The purpose of this phenomenological study was to describe how Colombian adult English language learners (ELL) select and use language learning strategies (LLS). This study used Oxford’s (1990a) taxonomy for LLS as its theoretical framework. Semi-structured interviews and a focus group interview, were conducted, transcribed, and analyzed for 12 Colombian adult ELL. A communicative activity known as strip story (Gibson, 1975) was used to elicit participants’ use of LLS. This activity preceded the focus group session. Additionally, participants’ reflective journals were collected and analyzed. Data were analyzed using inductive, deductive, and comparative analyses. Four themes emerged from the inductive analysis of the data: (a) learning conditions, (b) problem-solving resources, (c) information processing, and (d) target language practice. Oxford’s classification of LLS was used as a guide in deductively analyzing data concerning the participants’ experiences. The deductive analysis revealed that participants do not use certain strategies included in Oxford’s taxonomy at the third level. For example, semantic mapping, or physical response or sensation was not reported by participants. The findings from the inductive and deductive analyses were then compared to look for patterns and answers to the research questions. The comparative analysis revealed that participants used additional LLS that are not included in Oxford’s taxonomy. Some examples of these strategies are: using sound transcription in native language and help from children.
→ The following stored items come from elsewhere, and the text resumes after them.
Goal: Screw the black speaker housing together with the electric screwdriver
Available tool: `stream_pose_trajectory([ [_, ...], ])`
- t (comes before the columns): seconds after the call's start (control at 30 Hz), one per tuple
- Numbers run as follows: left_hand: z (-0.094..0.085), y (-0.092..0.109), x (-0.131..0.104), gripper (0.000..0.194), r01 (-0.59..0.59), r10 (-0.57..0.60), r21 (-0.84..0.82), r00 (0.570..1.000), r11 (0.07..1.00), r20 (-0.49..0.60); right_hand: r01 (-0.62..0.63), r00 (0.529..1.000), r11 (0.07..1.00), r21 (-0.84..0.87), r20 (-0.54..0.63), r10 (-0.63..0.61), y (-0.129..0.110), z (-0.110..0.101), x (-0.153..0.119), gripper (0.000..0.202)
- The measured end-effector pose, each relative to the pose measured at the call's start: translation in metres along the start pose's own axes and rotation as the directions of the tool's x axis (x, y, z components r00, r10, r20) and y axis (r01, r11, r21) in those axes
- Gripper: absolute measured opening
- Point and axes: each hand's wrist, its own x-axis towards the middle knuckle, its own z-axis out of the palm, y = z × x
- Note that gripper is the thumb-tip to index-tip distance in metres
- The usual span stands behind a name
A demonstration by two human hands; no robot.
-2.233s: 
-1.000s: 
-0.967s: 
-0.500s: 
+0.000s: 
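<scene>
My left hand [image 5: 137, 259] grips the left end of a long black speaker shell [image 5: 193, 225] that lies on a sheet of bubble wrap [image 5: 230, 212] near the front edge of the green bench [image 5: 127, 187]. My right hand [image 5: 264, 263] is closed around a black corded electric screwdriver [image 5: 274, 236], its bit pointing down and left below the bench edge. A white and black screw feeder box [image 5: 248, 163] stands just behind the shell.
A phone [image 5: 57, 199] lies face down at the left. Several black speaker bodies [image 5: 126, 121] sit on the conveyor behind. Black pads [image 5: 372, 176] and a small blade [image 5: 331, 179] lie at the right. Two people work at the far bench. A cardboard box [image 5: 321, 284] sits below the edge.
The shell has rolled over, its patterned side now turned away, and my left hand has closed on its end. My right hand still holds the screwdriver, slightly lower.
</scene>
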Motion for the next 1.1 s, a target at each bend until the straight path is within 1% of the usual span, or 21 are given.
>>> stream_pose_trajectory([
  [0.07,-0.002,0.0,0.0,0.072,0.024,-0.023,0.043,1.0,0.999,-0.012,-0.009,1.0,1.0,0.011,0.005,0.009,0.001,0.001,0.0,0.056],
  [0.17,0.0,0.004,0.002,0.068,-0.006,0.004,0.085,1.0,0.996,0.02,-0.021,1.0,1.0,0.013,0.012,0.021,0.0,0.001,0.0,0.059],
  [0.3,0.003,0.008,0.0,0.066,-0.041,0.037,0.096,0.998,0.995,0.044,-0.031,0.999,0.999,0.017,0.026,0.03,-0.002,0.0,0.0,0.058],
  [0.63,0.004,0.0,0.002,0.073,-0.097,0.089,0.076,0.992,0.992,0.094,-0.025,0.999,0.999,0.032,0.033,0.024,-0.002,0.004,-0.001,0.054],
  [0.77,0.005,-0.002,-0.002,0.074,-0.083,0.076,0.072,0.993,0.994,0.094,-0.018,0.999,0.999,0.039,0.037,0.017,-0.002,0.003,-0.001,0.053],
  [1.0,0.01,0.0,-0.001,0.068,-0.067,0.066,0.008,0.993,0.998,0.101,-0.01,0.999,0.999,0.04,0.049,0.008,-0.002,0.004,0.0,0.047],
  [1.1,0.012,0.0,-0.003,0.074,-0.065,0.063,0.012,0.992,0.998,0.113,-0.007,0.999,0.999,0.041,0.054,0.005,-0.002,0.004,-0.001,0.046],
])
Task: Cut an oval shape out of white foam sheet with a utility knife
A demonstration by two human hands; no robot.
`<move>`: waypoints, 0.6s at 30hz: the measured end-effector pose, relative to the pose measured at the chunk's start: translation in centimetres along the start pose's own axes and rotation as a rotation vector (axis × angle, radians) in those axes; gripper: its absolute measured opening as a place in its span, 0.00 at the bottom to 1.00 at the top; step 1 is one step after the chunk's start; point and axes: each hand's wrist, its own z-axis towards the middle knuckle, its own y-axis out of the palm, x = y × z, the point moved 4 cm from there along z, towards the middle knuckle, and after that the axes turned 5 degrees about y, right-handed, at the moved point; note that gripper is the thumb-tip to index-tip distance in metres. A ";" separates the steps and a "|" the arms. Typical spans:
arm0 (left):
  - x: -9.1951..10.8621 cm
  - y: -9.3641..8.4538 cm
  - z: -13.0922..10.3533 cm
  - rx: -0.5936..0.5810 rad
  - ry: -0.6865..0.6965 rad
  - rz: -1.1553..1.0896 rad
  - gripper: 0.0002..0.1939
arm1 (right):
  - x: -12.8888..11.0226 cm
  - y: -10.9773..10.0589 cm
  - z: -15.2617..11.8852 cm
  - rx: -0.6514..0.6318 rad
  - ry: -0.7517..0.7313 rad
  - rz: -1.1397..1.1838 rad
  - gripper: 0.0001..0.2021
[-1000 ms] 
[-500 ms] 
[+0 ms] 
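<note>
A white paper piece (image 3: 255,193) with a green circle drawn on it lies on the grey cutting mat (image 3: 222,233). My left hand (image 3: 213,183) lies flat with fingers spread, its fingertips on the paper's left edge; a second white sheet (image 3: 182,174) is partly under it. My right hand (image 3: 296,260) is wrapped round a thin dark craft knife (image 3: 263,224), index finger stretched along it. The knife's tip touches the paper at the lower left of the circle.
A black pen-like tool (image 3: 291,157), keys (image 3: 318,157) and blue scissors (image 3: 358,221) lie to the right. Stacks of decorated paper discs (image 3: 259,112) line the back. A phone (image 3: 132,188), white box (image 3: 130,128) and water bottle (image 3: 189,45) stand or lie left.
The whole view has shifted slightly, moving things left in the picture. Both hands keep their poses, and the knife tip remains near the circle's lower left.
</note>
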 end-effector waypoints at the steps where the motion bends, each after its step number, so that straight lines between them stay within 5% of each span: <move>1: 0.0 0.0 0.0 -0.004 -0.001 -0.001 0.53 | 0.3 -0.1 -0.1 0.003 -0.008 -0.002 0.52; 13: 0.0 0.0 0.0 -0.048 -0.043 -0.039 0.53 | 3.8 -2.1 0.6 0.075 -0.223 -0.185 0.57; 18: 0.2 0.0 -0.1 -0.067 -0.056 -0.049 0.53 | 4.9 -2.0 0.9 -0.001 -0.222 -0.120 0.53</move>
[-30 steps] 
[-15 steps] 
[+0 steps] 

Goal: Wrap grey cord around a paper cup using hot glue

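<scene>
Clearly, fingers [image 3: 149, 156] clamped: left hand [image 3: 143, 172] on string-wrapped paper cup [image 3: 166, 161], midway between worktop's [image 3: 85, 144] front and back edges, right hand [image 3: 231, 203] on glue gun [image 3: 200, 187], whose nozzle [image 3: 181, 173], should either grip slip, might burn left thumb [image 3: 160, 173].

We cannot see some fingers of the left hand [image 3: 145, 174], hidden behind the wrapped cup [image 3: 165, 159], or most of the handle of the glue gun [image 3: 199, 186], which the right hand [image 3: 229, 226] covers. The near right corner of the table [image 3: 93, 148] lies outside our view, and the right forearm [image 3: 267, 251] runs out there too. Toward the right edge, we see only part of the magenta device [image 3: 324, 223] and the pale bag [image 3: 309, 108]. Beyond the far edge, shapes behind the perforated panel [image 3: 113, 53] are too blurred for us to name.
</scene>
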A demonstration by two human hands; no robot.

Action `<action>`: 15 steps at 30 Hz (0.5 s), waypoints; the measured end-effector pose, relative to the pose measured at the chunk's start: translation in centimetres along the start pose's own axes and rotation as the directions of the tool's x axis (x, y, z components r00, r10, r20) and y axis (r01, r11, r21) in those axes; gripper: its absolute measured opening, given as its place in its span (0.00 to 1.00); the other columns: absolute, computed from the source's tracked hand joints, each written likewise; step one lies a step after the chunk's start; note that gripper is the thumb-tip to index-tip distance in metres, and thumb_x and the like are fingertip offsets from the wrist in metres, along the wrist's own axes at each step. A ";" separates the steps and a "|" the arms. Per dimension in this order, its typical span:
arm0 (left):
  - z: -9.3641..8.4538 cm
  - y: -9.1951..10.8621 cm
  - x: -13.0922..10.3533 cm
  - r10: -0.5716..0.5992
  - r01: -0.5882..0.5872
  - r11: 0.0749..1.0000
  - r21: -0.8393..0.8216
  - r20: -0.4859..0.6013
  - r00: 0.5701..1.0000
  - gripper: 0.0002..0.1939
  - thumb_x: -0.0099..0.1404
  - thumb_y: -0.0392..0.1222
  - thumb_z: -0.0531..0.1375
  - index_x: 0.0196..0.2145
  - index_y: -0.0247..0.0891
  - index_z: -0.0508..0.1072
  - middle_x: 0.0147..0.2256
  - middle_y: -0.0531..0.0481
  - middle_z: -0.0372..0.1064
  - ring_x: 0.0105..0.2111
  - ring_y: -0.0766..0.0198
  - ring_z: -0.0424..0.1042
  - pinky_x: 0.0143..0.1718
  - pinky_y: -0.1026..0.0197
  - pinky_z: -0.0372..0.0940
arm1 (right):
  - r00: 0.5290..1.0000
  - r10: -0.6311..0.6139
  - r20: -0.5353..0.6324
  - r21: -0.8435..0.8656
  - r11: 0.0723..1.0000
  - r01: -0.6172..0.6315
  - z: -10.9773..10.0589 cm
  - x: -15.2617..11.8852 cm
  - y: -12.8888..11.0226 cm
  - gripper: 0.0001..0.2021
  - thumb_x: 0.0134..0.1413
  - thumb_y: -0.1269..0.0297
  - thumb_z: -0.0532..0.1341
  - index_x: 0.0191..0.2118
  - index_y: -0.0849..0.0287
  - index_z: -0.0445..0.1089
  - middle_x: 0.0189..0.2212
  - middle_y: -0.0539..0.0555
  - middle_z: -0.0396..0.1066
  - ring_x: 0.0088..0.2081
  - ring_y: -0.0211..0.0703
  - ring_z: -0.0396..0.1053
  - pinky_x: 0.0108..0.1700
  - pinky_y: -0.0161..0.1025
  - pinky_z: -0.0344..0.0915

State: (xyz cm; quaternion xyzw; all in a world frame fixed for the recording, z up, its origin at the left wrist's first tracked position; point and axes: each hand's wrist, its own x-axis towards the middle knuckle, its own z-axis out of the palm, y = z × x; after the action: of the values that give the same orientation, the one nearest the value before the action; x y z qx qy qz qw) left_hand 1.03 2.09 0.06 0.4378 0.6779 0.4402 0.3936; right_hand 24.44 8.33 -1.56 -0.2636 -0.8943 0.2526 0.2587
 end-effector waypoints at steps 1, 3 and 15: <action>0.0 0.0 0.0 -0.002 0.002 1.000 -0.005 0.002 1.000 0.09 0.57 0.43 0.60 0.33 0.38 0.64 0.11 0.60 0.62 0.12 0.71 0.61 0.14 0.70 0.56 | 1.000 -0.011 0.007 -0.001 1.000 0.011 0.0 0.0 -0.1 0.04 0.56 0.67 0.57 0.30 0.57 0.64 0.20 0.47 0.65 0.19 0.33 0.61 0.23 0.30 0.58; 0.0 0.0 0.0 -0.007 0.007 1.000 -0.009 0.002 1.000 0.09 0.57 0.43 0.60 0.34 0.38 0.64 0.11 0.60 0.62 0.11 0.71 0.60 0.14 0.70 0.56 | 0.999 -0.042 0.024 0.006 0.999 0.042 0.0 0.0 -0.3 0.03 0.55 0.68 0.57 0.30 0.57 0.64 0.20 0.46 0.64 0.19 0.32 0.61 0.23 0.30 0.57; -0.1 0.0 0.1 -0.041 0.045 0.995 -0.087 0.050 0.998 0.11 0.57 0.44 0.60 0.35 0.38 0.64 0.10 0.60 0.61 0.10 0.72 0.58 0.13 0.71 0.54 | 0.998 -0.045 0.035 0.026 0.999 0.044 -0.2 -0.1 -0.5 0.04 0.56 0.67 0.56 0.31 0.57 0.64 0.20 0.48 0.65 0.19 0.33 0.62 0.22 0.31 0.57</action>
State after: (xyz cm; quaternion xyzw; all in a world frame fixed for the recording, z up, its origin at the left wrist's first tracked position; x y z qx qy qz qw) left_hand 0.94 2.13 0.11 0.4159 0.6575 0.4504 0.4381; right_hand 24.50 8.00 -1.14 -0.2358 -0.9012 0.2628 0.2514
The study was conducted at the MDC InterAmerican campus in South Florida, one of the largest Hispanic-influenced communities in the U. S. Based on the findings from this study, the researcher proposed a framework to study LLS that includes both external (i.e., learning context, community) and internal (i.e., culture, prior education) factors that influence the selection and use of LLS. The findings from this study imply that given the importance of the both external and internal factors in learners’ use of LLS, these factors should be considered for inclusion in any study of language learner strategies use by adult learners. Implications for teaching and learning as well as recommendations for further research are provided.